As one of the main disease mechanisms, AGEs are a major link between diabetes and its complications. Research shows that in chronic periodontitis associated with diabetes, the accumulated AGEs in the periodontium increase (229). The synergistic effect of ROS and AGE/RAGE axes can lead to excessive periodontal damage related to diabetes (230). In addition, in the presence of AGEs, ROS can enhance cell autophagy by activating the ERK pathway and change the oxygen diffusion state by altering the permeability and structure of cell membrane, resulting in increased OS in periodontal tissue (231). Another study has proved that under the condition of diabetes, AGEs accumulated in periodontal tissue induce OS by inhibiting the Sirt1/Nrf2/HO-1 signal axis through RAGE and further promoting the production of IL-6 and IL-8 (232). AGEs in synergy with TNF-α can promote stronger OS in hPDLSCs in vitro and exhibit greater damage to periodontal tissue (233). AGEs can also reduce osteogenic differentiation of PDLSCs through OS (234). Another study shows that the excessive accumulation of ROS in periodontal tissue caused by diabetes will produce an extended oxidative environment, leading to the telomere damage of PDLSCs and ultimately damaging the mechanism of periodontal tissue repair and regeneration (235).

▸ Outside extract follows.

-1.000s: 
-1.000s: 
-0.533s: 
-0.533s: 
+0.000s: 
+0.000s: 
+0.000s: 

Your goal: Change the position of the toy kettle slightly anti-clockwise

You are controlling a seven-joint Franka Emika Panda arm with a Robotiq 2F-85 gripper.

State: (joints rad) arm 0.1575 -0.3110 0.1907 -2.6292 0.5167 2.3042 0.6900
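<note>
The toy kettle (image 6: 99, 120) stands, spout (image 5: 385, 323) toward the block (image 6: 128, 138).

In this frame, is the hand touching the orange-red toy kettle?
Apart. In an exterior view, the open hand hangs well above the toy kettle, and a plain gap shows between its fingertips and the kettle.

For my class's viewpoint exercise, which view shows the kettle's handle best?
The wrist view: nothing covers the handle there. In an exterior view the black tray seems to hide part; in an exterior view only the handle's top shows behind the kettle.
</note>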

The products of OS and markers of the antioxidant system have been used to research the pathogenesis of diabetes and periodontitis and the interaction between them, but no consistent conclusion has been reached until now. Studies have shown an increase in total antioxidant capacity in periodontitis patients with T2DM (236). Along the same lines, the level of malondialdehyde in the periodontal tissue of T2DM patients was also significantly increased (237). On the contrary, another study concluded that the OS markers (8-OHdG) and periodontal clinical parameters of the patients affected by T2DM and periodontitis had a significant reduction (238). A case-control study showed that the activity of SOD decreased in patients with periodontal disease alone and increased in periodontitis patients with T2DM (239); however, the level of GPx was upregulated due to periodontitis and independent of the individual’s diabetes status (240), suggesting that diabetes increases gingival activity as an adaptive mechanism.

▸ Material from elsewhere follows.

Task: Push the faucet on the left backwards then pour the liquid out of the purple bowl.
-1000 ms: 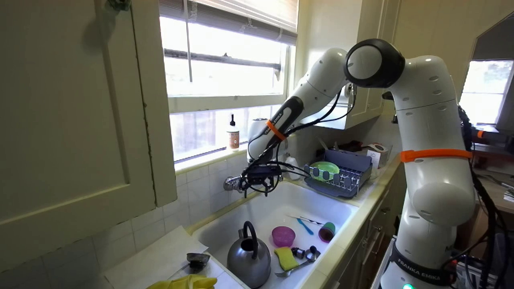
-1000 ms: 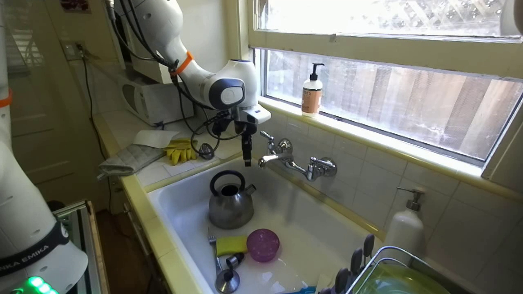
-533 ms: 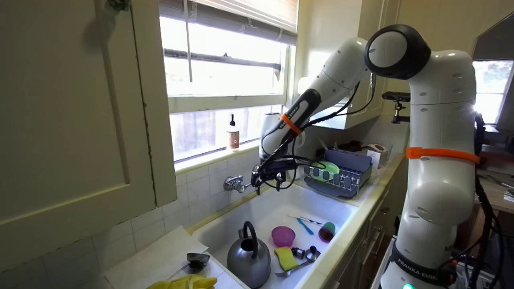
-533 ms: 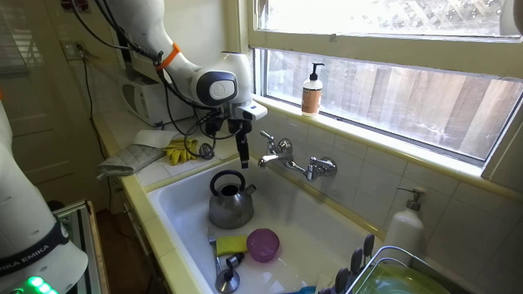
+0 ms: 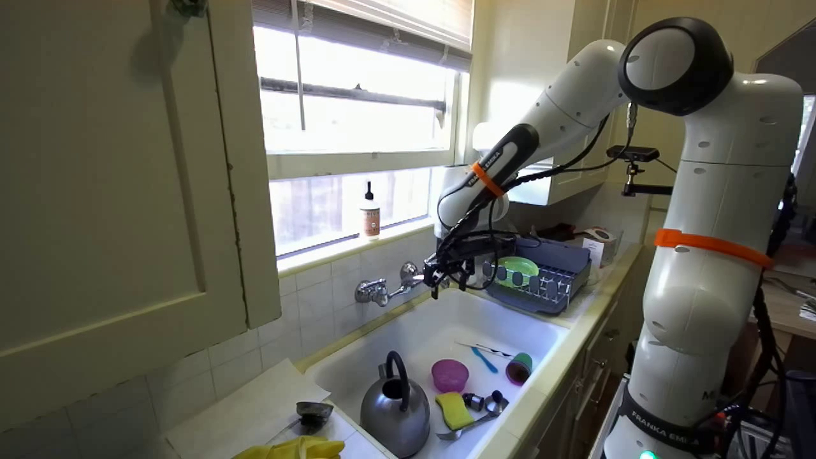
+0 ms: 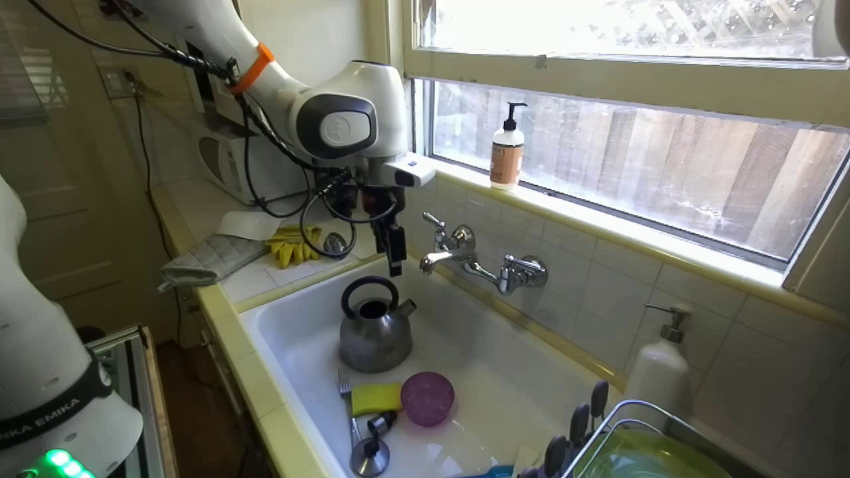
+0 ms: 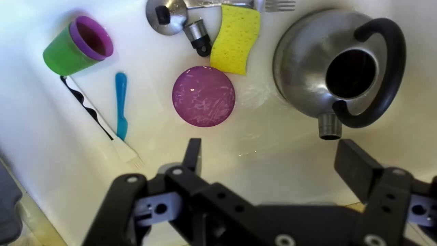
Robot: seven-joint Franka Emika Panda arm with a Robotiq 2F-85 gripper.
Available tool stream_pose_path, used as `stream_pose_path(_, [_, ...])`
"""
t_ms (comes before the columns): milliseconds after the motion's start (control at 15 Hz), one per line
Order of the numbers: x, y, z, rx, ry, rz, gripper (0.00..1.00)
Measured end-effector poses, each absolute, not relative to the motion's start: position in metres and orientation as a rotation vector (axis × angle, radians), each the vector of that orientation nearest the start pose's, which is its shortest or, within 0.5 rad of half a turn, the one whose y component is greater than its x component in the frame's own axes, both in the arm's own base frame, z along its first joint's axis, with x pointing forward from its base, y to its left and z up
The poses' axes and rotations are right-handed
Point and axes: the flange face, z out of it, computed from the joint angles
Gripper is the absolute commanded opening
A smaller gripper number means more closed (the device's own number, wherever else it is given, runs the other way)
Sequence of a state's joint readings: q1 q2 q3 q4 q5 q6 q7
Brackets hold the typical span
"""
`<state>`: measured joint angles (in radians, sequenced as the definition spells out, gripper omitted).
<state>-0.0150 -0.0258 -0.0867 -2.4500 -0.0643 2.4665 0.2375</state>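
Observation:
The faucet [image 6: 457, 253] is shiny silver, on the tiled wall above the sink, with a curved spout and two knob handles; it also shows in an exterior view [image 5: 371, 291], partly hidden by the gripper. The purple bowl [image 6: 427, 399] sits in the sink beside the sponge. It also shows in the wrist view [image 7: 203, 96], round, with pale streaks and a glint across its surface. My gripper [image 5: 449, 290] is open and empty above the sink, near the faucet. In an exterior view [image 6: 396, 269] it hangs left of the spout; its fingers are spread in the wrist view [image 7: 269, 150].
A grey kettle [image 6: 376, 338] stands in the sink. A yellow sponge [image 7: 235, 39], a stopper [image 7: 198, 36], a strainer [image 7: 167, 17], stacked cups [image 7: 73, 49] and a blue utensil [image 7: 121, 106] lie there too. A dish rack [image 5: 548, 274] stands beside the sink. A soap bottle [image 6: 507, 157] is on the sill.
My open gripper has moved along the sink toward the dish rack, away from the faucet handle that it hid before. Faucet, bowl and kettle look unmoved.

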Motion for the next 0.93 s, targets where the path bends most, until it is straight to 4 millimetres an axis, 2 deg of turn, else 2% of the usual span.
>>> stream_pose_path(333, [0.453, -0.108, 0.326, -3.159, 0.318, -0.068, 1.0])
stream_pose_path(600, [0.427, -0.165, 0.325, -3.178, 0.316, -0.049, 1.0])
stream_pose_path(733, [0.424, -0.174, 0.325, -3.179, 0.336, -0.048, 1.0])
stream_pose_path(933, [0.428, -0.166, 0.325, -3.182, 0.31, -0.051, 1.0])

An effective approach to improving the defense against OS is to supplement antioxidants, including vitamins C and E and carotenoids (241), lycopene (242), α- and γ-tocopherol, β-cryptoxanthin, N-acetylcysteine (NAC) (243), polyphenolic compounds (244), such as flavonoids (245), zeaxanthin, and lutein. It has been reported that NAC alone has limited antioxidant effects, but when used together with glycine, GlyNAC can synergistically improve mitochondrial dysfunction and insulin secretion reduction, increase GPx synthesis, and reduce OS (241, 243).

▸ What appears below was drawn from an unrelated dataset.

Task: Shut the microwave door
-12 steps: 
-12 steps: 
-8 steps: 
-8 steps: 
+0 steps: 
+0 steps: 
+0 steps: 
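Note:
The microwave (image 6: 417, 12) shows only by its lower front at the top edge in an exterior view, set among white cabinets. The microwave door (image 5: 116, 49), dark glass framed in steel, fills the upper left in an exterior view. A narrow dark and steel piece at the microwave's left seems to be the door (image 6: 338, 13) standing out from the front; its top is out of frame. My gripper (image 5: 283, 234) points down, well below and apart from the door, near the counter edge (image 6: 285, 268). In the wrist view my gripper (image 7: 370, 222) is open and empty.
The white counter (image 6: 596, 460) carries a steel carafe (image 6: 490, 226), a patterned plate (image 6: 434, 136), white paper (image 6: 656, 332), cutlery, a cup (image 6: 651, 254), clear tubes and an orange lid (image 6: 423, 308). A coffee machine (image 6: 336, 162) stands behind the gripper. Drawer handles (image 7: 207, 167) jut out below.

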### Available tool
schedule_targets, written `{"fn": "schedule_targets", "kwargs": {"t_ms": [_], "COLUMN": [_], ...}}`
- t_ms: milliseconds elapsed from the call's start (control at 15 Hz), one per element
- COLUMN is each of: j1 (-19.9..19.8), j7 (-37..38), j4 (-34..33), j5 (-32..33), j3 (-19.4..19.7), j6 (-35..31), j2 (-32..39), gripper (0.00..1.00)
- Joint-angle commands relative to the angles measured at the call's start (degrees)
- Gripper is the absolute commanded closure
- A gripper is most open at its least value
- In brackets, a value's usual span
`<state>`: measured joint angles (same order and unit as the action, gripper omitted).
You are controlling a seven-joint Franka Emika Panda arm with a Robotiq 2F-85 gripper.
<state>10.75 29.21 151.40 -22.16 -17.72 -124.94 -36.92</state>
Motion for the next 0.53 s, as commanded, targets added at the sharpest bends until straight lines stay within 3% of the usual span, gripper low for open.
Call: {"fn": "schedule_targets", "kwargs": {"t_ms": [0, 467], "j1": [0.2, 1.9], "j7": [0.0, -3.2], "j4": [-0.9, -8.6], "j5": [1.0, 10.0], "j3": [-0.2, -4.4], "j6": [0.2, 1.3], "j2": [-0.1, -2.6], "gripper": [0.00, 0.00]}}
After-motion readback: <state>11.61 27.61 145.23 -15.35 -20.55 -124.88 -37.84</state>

Nrf2 is an inflammatory-related transcription factor that is crucial for balancing oxidative stress damage and the regulation of antioxidant responses. So the targeted treatment of the Nrf2/HO-1 axis can improve the periodontal injury caused by oxidative stress reaction and the subsequent amplified inflammatory response in diabetes patients with periodontitis (246, 247). Magnolol is derived from Magnolia officinalis and is beneficial for the improvement of diabetic complications. It has been shown to have antioxidant and anti-inflammatory properties and have a protective effect against periodontitis by activating the Nrf-2/HO-1 signaling axis (248, 249).

However, there is no sufficient evidence to prove that the use of antioxidants alone can produce perfect treatment results, but the use of antioxidants can improve the prognosis of diabetes periodontitis and help periodontal tissue elevate its response to periodontal basic treatment (250).